▶ Task:
For the entries below, repeat exactly each line starting with the one that contains "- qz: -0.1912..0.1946" and going on through the one that contains "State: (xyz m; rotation", and no others.
--- Records to process Enclosed Below ---
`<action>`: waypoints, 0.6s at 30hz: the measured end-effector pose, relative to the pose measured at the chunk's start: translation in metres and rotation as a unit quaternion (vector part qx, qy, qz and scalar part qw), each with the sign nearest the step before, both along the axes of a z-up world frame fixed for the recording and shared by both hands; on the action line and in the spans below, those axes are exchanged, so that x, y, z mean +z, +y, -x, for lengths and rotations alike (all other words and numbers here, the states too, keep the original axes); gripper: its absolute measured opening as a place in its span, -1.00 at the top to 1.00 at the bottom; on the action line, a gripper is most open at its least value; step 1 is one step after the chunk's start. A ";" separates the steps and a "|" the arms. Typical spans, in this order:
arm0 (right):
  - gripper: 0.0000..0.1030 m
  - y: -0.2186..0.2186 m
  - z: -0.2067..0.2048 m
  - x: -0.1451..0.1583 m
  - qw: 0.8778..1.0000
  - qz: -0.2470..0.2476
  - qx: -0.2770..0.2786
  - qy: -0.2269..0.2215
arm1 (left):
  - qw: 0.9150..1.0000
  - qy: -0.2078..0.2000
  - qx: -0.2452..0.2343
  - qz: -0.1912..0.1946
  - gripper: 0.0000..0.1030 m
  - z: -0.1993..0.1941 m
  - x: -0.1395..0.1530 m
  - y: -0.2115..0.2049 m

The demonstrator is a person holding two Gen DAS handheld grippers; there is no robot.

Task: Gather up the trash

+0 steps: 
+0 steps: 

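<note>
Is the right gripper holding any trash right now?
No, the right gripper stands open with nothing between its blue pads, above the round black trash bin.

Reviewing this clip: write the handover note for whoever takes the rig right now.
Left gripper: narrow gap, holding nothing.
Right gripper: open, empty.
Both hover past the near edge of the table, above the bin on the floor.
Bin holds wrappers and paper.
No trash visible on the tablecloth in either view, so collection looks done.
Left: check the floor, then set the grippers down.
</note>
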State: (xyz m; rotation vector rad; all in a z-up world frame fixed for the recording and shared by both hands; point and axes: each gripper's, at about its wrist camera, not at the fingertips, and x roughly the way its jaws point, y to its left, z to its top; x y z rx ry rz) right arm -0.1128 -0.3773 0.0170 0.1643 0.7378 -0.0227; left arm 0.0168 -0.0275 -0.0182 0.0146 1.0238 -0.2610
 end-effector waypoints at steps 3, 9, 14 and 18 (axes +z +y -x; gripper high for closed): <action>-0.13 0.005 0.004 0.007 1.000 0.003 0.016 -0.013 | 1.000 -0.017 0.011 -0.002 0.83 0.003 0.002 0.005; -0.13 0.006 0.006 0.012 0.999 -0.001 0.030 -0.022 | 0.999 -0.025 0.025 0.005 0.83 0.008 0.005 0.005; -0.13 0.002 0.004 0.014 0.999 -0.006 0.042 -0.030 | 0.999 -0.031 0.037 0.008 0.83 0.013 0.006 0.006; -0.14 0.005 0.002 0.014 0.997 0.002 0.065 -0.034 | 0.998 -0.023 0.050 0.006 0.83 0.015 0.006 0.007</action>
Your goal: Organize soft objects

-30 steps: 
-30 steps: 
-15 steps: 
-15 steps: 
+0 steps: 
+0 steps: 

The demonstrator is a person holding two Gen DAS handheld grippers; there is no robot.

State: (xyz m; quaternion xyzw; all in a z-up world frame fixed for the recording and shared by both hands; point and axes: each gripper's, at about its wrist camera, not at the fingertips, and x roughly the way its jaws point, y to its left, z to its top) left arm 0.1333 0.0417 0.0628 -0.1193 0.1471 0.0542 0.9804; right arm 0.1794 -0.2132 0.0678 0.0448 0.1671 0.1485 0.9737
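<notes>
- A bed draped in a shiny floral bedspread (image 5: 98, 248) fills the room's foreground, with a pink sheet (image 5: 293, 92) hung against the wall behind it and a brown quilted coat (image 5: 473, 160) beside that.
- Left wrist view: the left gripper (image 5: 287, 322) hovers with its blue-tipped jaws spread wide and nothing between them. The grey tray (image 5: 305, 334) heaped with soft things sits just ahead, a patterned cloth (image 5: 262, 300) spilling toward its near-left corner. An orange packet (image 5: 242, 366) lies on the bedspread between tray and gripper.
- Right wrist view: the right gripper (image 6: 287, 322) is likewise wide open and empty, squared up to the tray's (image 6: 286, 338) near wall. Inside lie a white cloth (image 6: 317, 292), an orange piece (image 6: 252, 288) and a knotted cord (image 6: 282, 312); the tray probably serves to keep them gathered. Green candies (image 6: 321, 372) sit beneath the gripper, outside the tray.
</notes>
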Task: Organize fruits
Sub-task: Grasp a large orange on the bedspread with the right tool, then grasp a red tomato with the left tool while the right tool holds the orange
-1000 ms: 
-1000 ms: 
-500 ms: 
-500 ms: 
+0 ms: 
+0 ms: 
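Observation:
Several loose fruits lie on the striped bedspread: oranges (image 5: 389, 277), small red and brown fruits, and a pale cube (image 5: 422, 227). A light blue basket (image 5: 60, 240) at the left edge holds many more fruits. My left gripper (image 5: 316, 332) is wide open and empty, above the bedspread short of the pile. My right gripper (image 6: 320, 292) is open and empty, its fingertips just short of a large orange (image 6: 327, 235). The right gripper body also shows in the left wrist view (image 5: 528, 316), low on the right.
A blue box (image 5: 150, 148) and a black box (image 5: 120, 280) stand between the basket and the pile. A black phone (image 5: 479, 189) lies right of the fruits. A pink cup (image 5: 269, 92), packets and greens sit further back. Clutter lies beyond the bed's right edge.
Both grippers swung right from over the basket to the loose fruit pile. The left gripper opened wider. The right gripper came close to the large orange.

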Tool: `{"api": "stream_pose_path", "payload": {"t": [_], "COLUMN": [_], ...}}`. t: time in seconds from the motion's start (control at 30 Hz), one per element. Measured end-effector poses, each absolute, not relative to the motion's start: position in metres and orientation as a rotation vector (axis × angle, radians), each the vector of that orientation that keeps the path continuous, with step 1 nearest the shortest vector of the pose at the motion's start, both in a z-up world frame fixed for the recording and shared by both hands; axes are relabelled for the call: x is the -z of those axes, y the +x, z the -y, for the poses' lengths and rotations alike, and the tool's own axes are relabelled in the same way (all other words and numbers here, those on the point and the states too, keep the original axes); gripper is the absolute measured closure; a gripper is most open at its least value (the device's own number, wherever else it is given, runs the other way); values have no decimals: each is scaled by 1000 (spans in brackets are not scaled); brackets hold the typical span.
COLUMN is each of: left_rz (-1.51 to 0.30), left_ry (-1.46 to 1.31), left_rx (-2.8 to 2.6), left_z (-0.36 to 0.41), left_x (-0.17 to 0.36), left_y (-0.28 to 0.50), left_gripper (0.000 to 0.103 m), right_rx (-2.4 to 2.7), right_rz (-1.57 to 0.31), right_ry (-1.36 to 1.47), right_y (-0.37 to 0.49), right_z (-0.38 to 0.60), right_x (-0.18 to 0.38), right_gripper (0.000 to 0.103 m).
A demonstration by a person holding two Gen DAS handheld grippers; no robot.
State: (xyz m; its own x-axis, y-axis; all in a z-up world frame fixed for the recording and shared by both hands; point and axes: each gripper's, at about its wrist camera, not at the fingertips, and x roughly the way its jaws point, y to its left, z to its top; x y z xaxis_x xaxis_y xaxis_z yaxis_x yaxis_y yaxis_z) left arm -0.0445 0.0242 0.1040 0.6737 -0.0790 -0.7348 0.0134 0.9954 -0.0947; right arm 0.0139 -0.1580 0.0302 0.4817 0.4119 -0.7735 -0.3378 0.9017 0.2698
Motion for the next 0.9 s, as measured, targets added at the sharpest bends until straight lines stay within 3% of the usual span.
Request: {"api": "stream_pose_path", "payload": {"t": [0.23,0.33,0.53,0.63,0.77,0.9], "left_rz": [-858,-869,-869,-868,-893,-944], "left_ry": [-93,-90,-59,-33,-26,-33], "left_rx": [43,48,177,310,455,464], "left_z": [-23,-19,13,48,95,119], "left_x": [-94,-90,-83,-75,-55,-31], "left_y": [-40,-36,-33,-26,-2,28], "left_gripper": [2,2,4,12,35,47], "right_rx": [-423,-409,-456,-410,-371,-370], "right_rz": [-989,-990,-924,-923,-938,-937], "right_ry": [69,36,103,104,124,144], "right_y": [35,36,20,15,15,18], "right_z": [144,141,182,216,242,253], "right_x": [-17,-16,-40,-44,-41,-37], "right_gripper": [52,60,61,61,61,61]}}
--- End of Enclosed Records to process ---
▶ Result for this exercise:
  - qz: -0.1912..0.1946
  - gripper: 0.0000..0.1030 m
  - z: -0.1993..0.1941 m
  - x: -0.1395..0.1530 m
  - y: -0.2115..0.2049 m

The demonstrator is a person holding two Gen DAS handheld grippers; there is no robot.

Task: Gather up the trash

+0 steps: 
+0 steps: 

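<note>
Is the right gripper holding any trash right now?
No, the right gripper stands open with nothing between its blue pads, above the round black trash bin.

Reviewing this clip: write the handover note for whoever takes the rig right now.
Left gripper: narrow gap, holding nothing.
Right gripper: open, empty.
Both hover past the near edge of the table, above the bin on the floor.
Bin holds wrappers and paper.
No trash visible on the tablecloth in either view, so collection looks done.
Left: check the floor, then set the grippers down.
</note>
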State: (xyz m; rotation vector rad; all in a z-up world frame fixed for the recording and shared by both hands; point and axes: each gripper's, at about its wrist camera, not at the fingertips, and x roughly the way its jaws point, y to its left, z to its top; x y z rx ry rz) right arm -0.1128 -0.3773 0.0170 0.1643 0.7378 -0.0227; left arm 0.0168 -0.0275 -0.0182 0.0146 1.0238 -0.2610

The answer was given in full.